Recruitment will be in Ottawa and Kingston, Canada, at The Ottawa Hospital (TOH), Ottawa Birth and Wellness Centre and Kingston Health Sciences Centre. Ottawa is the second largest city in Ontario and fourth largest in Canada with 1.4 million population in the Ottawa-Gatineau area.35 TOH has approximately 7500 births per year. Kingston General Hospital (KGH), located at Kingston Health Sciences Centre, has a smaller population (approximately 172 500)35; however, KGH has an extensive catchment area of more than 20 000 km2 with about 2300 births per year. TOH and KGH are level 3 maternity care hospitals with on-site neonatal and adult intensive care services.36


The exposure of interest is consuming any cannabis-related product in pregnancy.
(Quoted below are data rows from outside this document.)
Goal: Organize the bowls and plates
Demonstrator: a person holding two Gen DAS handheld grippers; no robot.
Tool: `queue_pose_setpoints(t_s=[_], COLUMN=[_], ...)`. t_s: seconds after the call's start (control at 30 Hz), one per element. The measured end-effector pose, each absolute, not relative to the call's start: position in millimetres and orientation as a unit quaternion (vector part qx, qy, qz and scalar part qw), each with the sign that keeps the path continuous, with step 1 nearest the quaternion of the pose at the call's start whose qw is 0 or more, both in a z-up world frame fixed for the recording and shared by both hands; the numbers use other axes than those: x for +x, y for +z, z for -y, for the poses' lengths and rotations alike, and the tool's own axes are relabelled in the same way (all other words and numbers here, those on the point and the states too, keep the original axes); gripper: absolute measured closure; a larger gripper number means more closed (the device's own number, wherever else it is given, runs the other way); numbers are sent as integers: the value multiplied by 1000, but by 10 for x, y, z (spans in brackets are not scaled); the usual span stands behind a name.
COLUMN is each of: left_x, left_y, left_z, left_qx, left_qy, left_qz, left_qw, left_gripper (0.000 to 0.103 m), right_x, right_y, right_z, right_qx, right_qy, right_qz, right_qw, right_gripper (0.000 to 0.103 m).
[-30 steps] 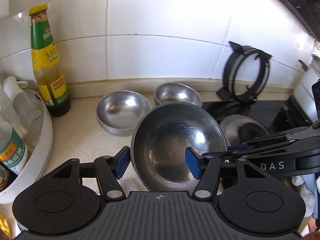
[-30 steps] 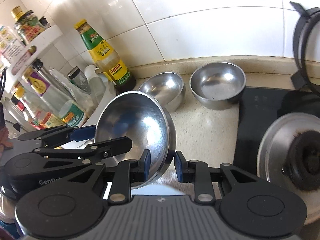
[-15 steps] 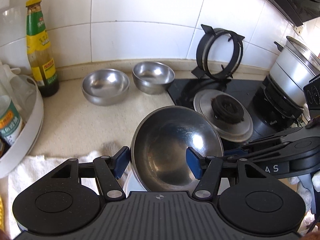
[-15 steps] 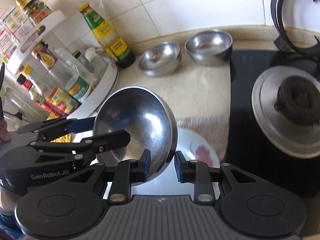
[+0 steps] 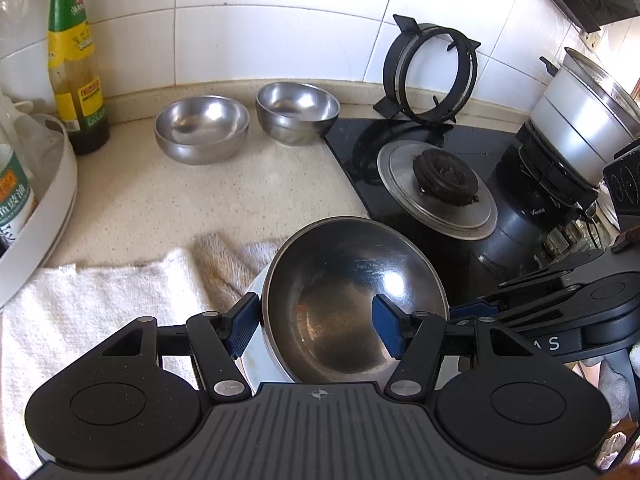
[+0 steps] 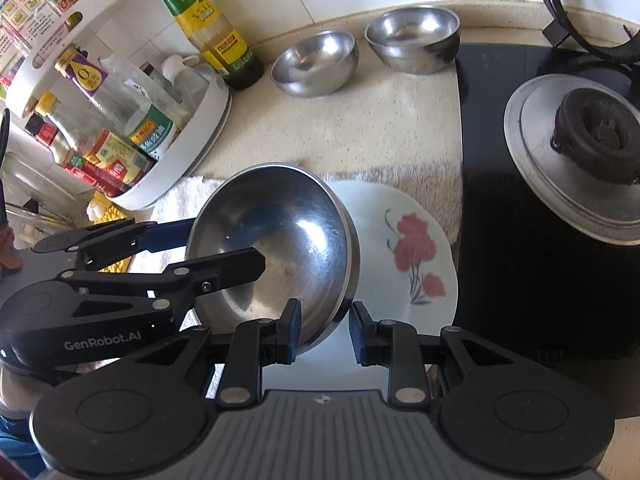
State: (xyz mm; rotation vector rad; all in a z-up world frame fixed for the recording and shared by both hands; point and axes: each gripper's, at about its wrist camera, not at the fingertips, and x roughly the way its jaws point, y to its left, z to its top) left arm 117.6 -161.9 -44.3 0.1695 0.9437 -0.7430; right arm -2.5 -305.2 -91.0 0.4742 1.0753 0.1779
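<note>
A large steel bowl (image 5: 352, 300) hangs tilted between both grippers, just above a white plate with a red flower (image 6: 412, 248). My left gripper (image 5: 316, 328) is shut on the bowl's left wall, one pad outside and one inside. At the near rim (image 6: 336, 312) my right gripper (image 6: 324, 334) is shut on the bowl in the same way. Two smaller steel bowls (image 5: 202, 128) (image 5: 298, 118) stand side by side against the back wall; the right wrist view shows them too (image 6: 316, 62) (image 6: 414, 38). The large bowl hides most of the plate in the left wrist view.
The plate lies on a white towel (image 5: 100, 300) at the counter's front. A white rack of bottles (image 6: 208, 120) and a sauce bottle (image 5: 76, 80) stand left. Right are the black hob's burner (image 5: 436, 180), a pan ring (image 5: 432, 68) against the tiles and a pot (image 5: 580, 120).
Both grippers have carried the large bowl back from the wall to the counter's front. It now hangs over the flower plate, and the two small bowls lie farther away.
</note>
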Motion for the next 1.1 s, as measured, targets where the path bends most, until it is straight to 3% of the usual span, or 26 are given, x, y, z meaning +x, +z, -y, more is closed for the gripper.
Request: queue_pose_setpoints(t_s=[0.63,1.1], left_x=[1290,2074], left_y=[-485,-252], left_z=[1737,1845], left_qx=[84,56], left_qy=[-340,-298], left_qz=[-451,-425], left_qw=[821,853], left_gripper=[35,36], right_x=[125,1137], right_y=[-955,-734], right_z=[3181,3352], right_qx=[226,193], right_qy=[96,107], right_qz=[-518,-489], right_qw=[820,844], right_gripper=[71,71])
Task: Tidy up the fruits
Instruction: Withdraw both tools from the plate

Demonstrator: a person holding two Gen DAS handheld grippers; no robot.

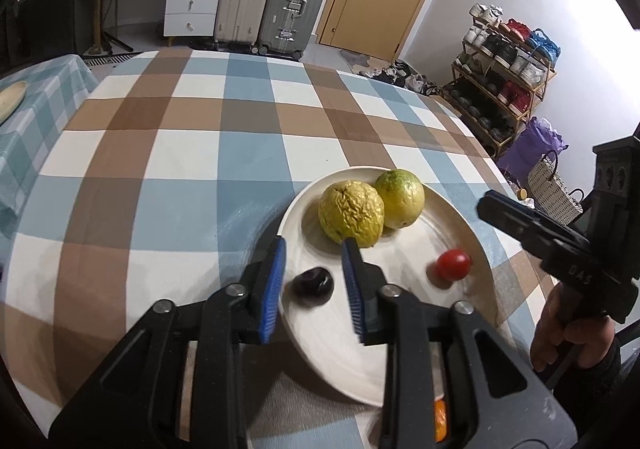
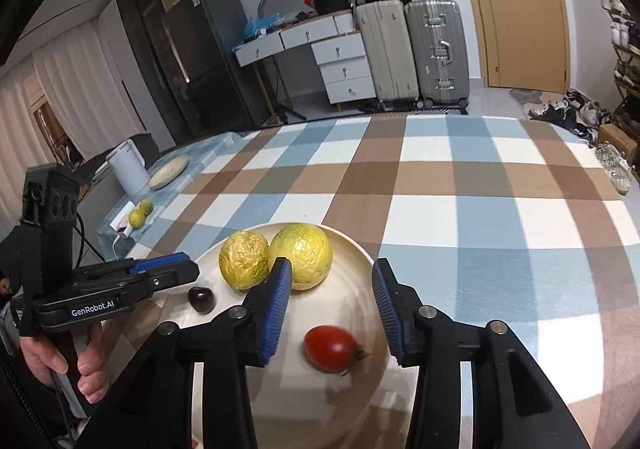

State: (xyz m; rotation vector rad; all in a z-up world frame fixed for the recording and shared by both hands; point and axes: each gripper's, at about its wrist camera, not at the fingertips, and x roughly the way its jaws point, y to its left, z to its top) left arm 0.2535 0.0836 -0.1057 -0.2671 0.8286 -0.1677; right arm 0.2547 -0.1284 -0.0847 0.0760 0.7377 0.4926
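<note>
A white plate [image 1: 404,345] on the checked tablecloth holds two wrinkled yellow-green fruits [image 1: 351,213] [image 1: 400,198], a dark cherry [image 1: 312,286] and a red cherry tomato [image 1: 453,264]. My left gripper [image 1: 314,249] is open, its blue pads either side of the cherry, just above it. In the right wrist view my right gripper [image 2: 330,275] is open above the plate [image 2: 360,253], the tomato [image 2: 331,348] lying between its fingers. The two yellow fruits [image 2: 244,259] [image 2: 306,251] and the cherry [image 2: 201,299] lie beyond. The left gripper [image 2: 160,267] shows at the left.
An orange fruit [image 1: 440,419] shows partly under my left gripper. A side table at the left carries a white canister [image 2: 128,165], a plate [image 2: 170,171] and two green-yellow fruits [image 2: 141,212]. Suitcases, drawers, a door and a shoe rack stand behind.
</note>
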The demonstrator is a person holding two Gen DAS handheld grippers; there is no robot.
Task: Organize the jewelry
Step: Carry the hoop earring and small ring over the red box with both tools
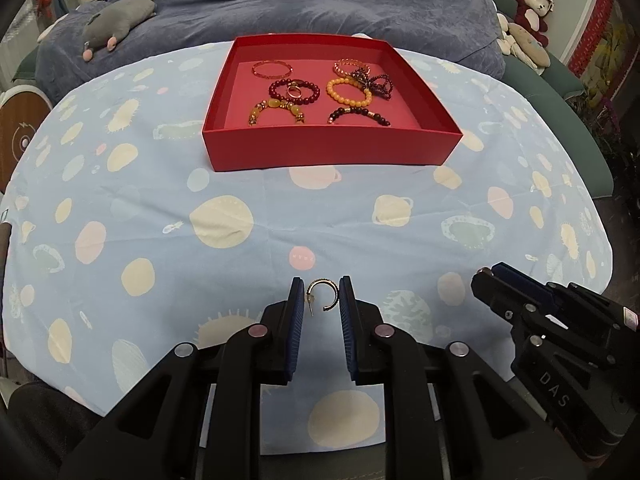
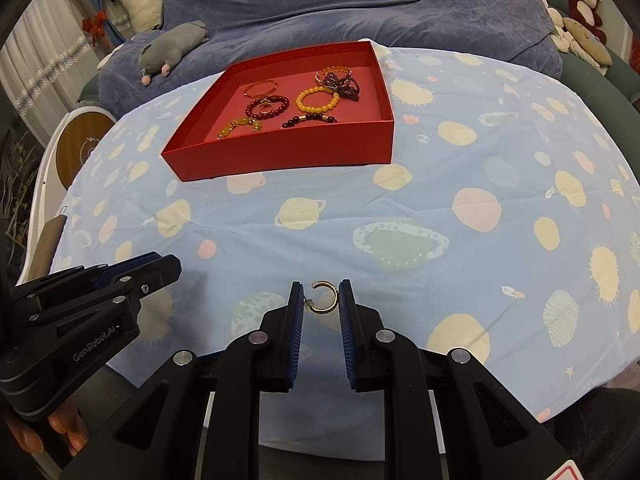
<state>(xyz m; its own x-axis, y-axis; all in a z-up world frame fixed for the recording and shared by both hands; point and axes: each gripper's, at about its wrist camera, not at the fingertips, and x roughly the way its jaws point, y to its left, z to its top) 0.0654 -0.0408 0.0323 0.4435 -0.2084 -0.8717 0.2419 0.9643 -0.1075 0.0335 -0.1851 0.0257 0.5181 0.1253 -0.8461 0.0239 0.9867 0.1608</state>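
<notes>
Each gripper pinches a small gold hoop earring at its fingertips. In the left wrist view the left gripper (image 1: pixel 322 293) is shut on one hoop earring (image 1: pixel 325 295), held above the tablecloth. The right gripper (image 2: pixel 320 295) is shut on the other hoop earring (image 2: pixel 325 298). The right gripper (image 1: pixel 494 276) also shows at the lower right of the left view, and the left gripper (image 2: pixel 160 266) at the lower left of the right view. A red tray (image 1: pixel 332 146) stands farther back, holding several bead bracelets (image 1: pixel 349 91) and a ring (image 1: pixel 295 91).
The round table wears a light blue cloth with planet prints (image 1: pixel 220 220). Behind it lies a blue-covered sofa with a grey plush mouse (image 1: pixel 120 24) and a red plush bear (image 1: pixel 534 10). A round wooden stool (image 2: pixel 80 140) stands at the left. Fingers (image 2: pixel 60 432) grip the left tool.
</notes>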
For this study, ‘cannabis’ refers to all forms of cannabis (eg, dry flower, edibles, extracts, concentrates) that may possess any naturally occurring or synthetic cannabinoids such as THC or CBD.
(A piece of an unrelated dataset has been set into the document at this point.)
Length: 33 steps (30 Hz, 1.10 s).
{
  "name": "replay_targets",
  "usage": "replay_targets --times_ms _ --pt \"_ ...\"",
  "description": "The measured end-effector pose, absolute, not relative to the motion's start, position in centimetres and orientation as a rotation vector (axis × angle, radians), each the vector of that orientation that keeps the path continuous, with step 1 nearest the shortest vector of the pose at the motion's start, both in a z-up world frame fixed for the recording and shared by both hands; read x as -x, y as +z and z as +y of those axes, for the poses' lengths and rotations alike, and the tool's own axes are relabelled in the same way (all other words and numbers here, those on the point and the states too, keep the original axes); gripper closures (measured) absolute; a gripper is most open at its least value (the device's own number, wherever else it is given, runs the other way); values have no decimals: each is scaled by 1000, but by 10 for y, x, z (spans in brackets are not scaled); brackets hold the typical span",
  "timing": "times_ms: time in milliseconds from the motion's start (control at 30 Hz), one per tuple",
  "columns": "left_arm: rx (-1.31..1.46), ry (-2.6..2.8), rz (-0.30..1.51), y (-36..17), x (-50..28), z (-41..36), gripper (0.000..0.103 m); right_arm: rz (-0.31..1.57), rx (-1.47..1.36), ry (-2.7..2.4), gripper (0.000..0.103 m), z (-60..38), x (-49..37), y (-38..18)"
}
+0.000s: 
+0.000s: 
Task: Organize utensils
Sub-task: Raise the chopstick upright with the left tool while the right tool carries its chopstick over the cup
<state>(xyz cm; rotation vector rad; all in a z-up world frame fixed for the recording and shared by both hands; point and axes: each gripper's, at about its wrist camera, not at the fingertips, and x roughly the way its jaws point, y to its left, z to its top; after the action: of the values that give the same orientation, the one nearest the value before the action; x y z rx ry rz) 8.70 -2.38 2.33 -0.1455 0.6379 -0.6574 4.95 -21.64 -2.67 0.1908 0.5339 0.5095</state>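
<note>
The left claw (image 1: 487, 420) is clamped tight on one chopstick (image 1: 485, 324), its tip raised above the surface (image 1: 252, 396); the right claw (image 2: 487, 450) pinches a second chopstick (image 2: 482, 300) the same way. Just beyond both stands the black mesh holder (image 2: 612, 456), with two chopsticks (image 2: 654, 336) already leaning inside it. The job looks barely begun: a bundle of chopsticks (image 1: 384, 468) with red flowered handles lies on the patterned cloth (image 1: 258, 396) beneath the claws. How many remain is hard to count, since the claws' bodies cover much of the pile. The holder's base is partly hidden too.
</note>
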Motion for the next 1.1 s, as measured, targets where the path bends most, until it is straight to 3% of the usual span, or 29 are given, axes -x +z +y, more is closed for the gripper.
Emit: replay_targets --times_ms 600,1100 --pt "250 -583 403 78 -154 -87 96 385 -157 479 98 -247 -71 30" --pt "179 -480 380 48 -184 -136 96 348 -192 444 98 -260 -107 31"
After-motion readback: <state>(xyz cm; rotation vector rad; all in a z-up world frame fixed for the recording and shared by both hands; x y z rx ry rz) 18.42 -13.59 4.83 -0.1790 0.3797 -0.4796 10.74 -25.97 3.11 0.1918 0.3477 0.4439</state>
The primary outcome is the feasibility of establishing a more extensive multicentre prospective pregnancy cohort in this population. We will consider the primary outcome achieved if our recruitment rate is about 8–10 participants per month and we complete the recruitment of 100 patients within 12 months. We anticipate lower recruitment during study initiation in the first 2 months and that the recruitment rate will increase after we broadly distribute the study materials. We will also examine the enrolment rate, level of engagement, protocol compliance, appropriateness of eligibility criteria, sample size and time frame to achieve target recruitment. The level of engagement will be assessed by calculating the completeness of each study activity (questionnaire data and biological samples). Protocol compliance will be assessed by determining the proportion of participants who complete all study activities and the attrition rate (lost to follow-up or withdrawal of consent). The level of engagement and protocol compliance will help us understand the burden from each study activity and help us tailor data collection activities based on participant level of comfort. The enrolment rate will be the final number of participants enrolled in the cohort after any exclusions due to, for example, other substance use or abuse or pregnancy loss compared with those who agree to participate. We will aim to continue recruitment until 100 participants can be successfully enrolled. Appropriateness of sample size and time frame will be achieved if the target sample size is attained within 12 months.
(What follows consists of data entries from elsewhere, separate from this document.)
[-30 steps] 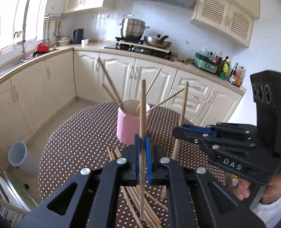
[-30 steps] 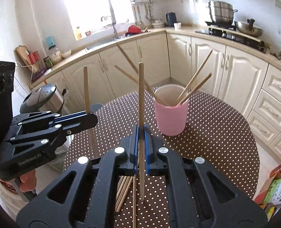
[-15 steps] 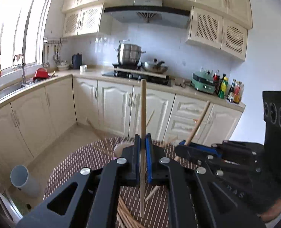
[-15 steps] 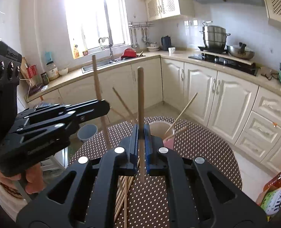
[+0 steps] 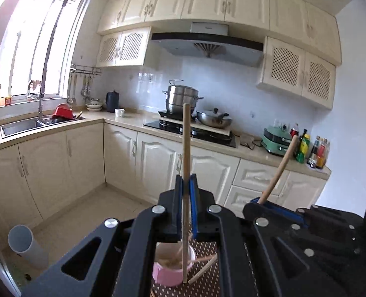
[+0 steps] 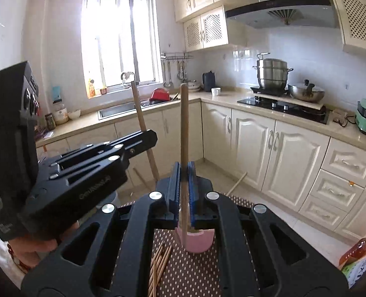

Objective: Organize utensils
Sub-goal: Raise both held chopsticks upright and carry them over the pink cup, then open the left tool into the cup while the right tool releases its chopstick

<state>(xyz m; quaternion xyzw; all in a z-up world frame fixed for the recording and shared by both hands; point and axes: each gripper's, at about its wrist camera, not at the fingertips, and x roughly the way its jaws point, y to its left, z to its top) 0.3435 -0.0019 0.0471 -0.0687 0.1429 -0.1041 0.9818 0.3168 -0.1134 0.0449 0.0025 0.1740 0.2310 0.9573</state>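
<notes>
Left gripper (image 5: 186,198): jaws clamped on one wooden chopstick (image 5: 186,148), which stands upright between the blue pads, its lower end hanging over the pink cup (image 5: 173,269). The cup sits on the dotted tablecloth (image 5: 207,287) and holds several chopsticks leaning outward.

Right gripper (image 6: 182,193): jaws clamped on a second chopstick (image 6: 183,128), also upright. In its view the cup shows directly below the pads. A loose bundle of chopsticks (image 6: 158,267) lies flat on the cloth, just left of the cup. A hand (image 6: 32,247) grips the left tool's handle at the left edge.
</notes>
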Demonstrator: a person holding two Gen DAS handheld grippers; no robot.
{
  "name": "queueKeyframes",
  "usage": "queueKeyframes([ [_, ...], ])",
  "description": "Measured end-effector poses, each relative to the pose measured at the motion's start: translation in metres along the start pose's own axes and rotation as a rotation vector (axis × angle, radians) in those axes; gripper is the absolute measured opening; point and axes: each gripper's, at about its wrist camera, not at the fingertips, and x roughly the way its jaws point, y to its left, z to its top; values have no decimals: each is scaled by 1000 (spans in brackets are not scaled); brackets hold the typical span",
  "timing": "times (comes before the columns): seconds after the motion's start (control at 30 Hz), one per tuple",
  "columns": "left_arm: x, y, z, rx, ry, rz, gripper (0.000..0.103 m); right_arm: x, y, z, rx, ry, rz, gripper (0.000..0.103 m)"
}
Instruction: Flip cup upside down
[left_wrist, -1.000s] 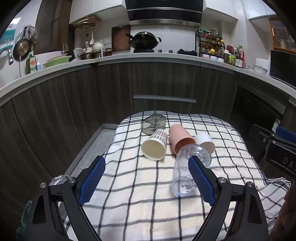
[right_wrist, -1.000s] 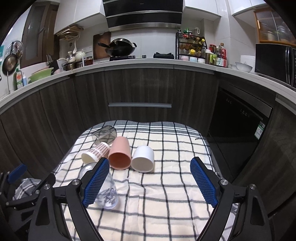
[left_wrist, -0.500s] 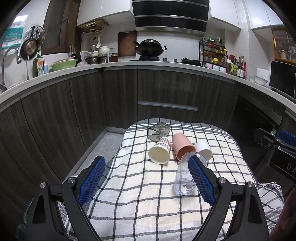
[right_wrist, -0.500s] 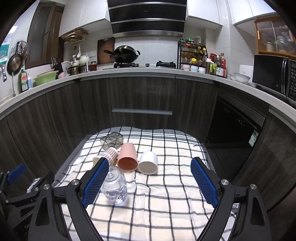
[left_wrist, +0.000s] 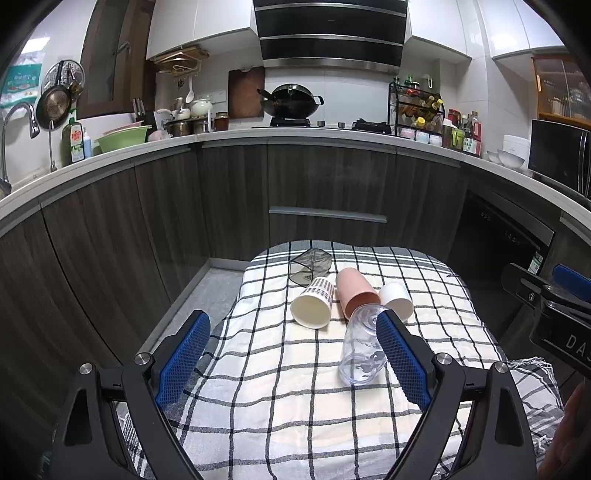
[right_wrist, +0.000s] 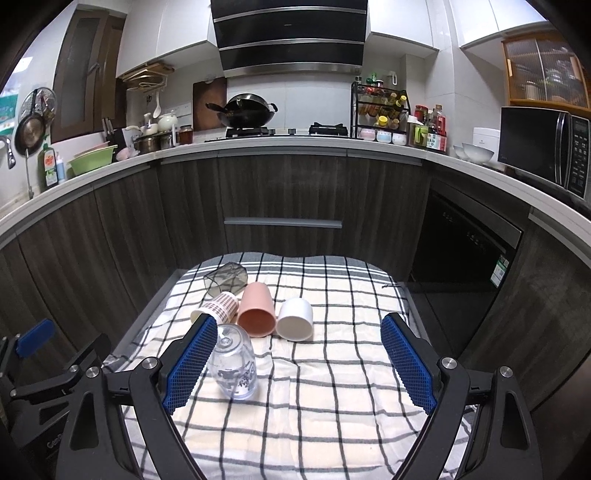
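1. Five cups are seen lying on their sides on a checked cloth (right_wrist: 332, 387).
2. A clear cup (right_wrist: 234, 363) is found nearest, with dark print on its side.
3. Behind it, a striped cup (right_wrist: 218, 310), a pink cup (right_wrist: 256, 308) and a white cup (right_wrist: 295, 318) are lined up close together.
4. A dark see-through cup (right_wrist: 226, 277) is placed at the back, just behind the striped cup.
5. The left gripper (left_wrist: 291, 354) is held above the cloth with its fingers spread wide; nothing is held.
6. The right gripper (right_wrist: 299, 360) is also held with fingers spread wide and nothing between them.
7. The clear cup is partly hidden by one blue pad (right_wrist: 190, 363).
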Motion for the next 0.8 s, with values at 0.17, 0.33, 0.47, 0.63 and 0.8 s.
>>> queueKeyframes([
  [0.17, -1, 0, 1, -1, 1, 1, 92, 0, 0, 0, -1, 0, 1, 90],
  [0.33, -1, 0, 1, -1, 1, 1, 92, 0, 0, 0, 1, 0, 0, 90],
  [0.47, -1, 0, 2, -1, 0, 1, 92, 0, -1, 0, 1, -1, 1, 90],
  [0.63, -1, 1, 1, -2, 2, 1, 92, 0, -1, -1, 1, 0, 1, 90],
  [0.8, -1, 1, 1, -3, 2, 8, 92, 0, -1, 0, 1, 0, 1, 90],
])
The secondary outcomes will include perinatal and neonatal outcomes including gestational age at birth, birth weight and size at birth, fetal and neonatal morbidity, pregnancy complications, Apgar score, infant growth (weight and height for age) and admission to NICU for greater than 24 hours.

Eligibility criteria

Participants and partners must all be able to provide informed consent, comprehend and comply with the study requirements and be 16 years or older at the time of enrolment. The eligibility criteria for this study are summarised in table 1 and figure 1.

Figure 1

Eligibility criteria for participants and their partners.

Table 1

List of inclusion and exclusion criteria for participants and partners


Participants will include individuals planning to deliver at a participating site and have a viable pregnancy at the time of enrolment. Participants will be enrolled in one of the two following groups:

  1. Group A: Pregnant individuals who report using any cannabis-related product(s) in pregnancy at in the enrolment trimester or within 30 days prior to enrolment, or have used cannabis-related products in the current pregnancy for any reason.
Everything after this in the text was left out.